#### What you should do:
Check each line of the listing below for the string "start", then copy every line that has it.
:::::
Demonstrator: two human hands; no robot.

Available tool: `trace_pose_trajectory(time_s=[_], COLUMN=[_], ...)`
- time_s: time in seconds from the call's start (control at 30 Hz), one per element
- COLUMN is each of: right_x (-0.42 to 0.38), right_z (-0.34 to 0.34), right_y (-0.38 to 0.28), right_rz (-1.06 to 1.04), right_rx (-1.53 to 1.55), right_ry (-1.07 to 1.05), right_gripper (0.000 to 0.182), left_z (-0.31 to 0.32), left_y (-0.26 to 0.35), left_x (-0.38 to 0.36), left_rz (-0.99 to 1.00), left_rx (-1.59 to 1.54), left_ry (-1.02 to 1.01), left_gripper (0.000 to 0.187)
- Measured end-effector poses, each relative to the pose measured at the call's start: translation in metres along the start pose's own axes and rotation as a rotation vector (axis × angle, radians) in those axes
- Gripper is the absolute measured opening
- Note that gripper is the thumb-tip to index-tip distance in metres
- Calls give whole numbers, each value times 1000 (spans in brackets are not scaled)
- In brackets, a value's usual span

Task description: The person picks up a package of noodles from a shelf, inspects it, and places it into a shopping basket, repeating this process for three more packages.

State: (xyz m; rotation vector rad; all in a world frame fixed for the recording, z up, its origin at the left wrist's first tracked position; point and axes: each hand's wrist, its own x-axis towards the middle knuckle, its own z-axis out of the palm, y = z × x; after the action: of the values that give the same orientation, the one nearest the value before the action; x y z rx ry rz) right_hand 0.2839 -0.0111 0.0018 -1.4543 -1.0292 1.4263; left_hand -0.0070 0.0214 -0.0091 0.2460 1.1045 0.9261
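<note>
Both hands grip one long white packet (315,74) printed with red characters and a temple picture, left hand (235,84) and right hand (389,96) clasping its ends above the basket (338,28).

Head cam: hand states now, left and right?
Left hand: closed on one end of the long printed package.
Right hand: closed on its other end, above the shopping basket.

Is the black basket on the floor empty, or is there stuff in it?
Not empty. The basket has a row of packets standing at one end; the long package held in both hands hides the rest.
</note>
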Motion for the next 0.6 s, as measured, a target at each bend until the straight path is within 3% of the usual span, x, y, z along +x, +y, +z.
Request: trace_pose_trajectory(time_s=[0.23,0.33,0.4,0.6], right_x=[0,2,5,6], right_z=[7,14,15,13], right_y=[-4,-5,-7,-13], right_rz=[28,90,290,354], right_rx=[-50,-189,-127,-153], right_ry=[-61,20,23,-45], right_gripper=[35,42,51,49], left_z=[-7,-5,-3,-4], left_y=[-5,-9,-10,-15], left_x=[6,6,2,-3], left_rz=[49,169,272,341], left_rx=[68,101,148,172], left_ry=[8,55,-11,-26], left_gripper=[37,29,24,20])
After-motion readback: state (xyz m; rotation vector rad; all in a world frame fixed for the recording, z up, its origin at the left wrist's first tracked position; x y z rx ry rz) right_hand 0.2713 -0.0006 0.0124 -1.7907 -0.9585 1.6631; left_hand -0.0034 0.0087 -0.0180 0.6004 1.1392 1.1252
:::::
#### Written answer:
- time_s: time in seconds from the call's start (control at 30 Hz), one per element
- Measured end-effector poses, each relative to the pose measured at the call's start: translation in metres along the start pose's own axes and rotation as a rotation vector (axis × angle, radians) in those axes

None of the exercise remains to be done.